31A:MS m/z(ESI):678.9[M+1]
1H NMR(400MHz,DMSO)δ12.19(s,1H),8.69(d,J=8.6Hz,1H),8.49(t,J=5.2Hz,1H),7.82(d,J=8.1Hz,2H),7.69(d,J=8.5Hz,2H),7.47(d,J=8.1Hz,2H),7.39(d,J=8.1Hz,2H),7.13(t,J=7.7Hz,1H),6.96(d,J=10.9Hz,1H),6.89(m,3H),5.31(t,J=9.7Hz,1H),3.45(dd,J=12.4,6.7Hz,2H),3.17(t,J=9.3Hz,1H),2.52(d,J=7.1Hz,3H),2.24(s,3H),1.88(d,J=2.0Hz,7H),1.54(d,J=10.1Hz,1H),1.12(d,J=6.9Hz,1H),0.86(m,2H),0.63(t,J=7.2Hz,3H).

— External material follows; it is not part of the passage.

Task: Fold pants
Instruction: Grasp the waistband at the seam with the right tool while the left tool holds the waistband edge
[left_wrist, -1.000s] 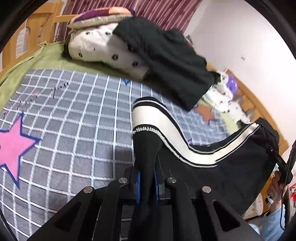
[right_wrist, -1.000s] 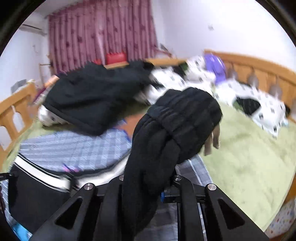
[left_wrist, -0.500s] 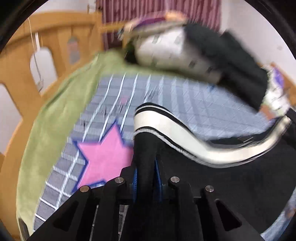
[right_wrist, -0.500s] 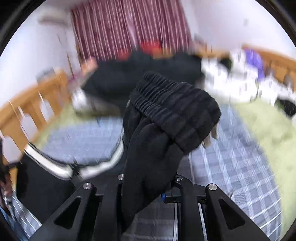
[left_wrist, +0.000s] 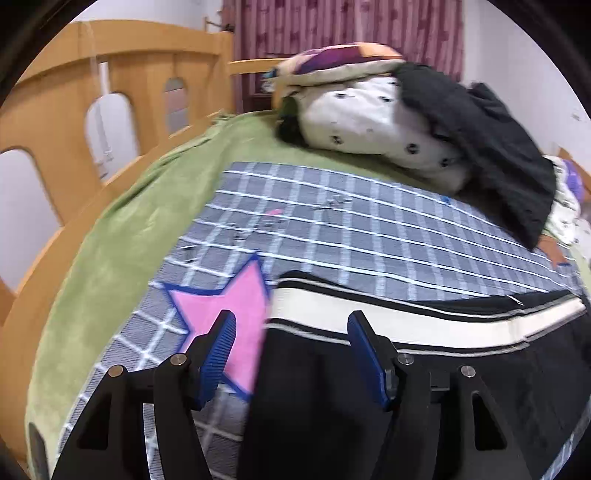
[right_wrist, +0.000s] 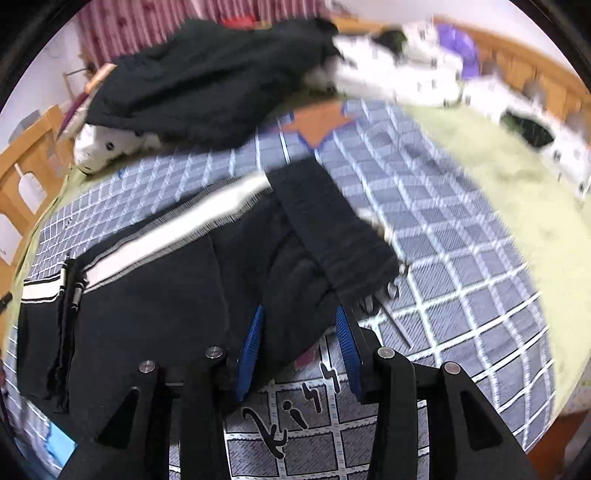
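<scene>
A: Across the middle of both frames lies the bed (left_wrist: 110, 266), green sheet under a grey checked blanket (left_wrist: 369, 229), and the pants (left_wrist: 424, 387) are spread flat on that blanket. Which way do they run?

B: Their long axis follows the white side stripe (left_wrist: 406, 325), left to right in the left wrist view. In the right wrist view the same stripe climbs from lower left toward centre, ending at the black waistband (right_wrist: 332, 229).

A: And the grippers?

B: The left gripper (left_wrist: 291, 354) is spread, its jaws having just been opening; the pants' end lies between and beneath its blue pads (left_wrist: 218, 354), which do not press it. The right gripper (right_wrist: 299, 343) has also just been opening and stands apart over the waistband end, cloth below, nothing pinched.

A: So each hand sits at one end.

B: Yes, I judge the garment laid out and let go, with the next fold likely bringing one end along the stripe to the other.

A: Room?

B: Open blanket beyond the stripe, with the pink star (left_wrist: 229, 317) at lower left. The pillow pile (left_wrist: 369, 122) and a dark garment (right_wrist: 207, 81) sit well apart in the upper frame; the wooden rail (left_wrist: 74, 122) bounds the left.
</scene>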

31B:MS m/z(ESI):678.9[M+1]
1H NMR(400MHz,DMSO)δ12.21(s,1H),8.68(d,J=8.7Hz,1H),8.49(t,J=5.3Hz,1H),7.82(d,J=8.1Hz,2H),7.69(d,J=8.5Hz,2H),7.47(d,J=8.1Hz,2H),7.39(d,J=8.1Hz,2H),7.13(t,J=7.7Hz,1H),6.96(d,J=10.9Hz,1H),6.89(m,3H),5.31(t,J=9.7Hz,1H),3.45(dd,J=12.6Hz,6.8Hz,2H),3.17(dd,J=10.9Hz,7.8Hz,1H),2.51(s,2H),2.24(s,3H),1.88(d,J=2.3Hz,6H),1.54(d,J=10.6Hz,1H),1.12(d,J=7.2Hz,1H),0.88(m,2H),0.63(t,J=7.2Hz,3H).
Biological evaluation
Test example 1 inhibition of glucagon-induced intracellular cAMP production by Compounds of the present invention
The method takes a HEK293 cell strain (purchased from cell resource center of Shanghai Life sciences research institute of Chinese academy of sciences) with high expression of human glucagon receptor (hGCGR) as a test model to test the antagonism of the tested compound on the glucagon receptor at the cell level.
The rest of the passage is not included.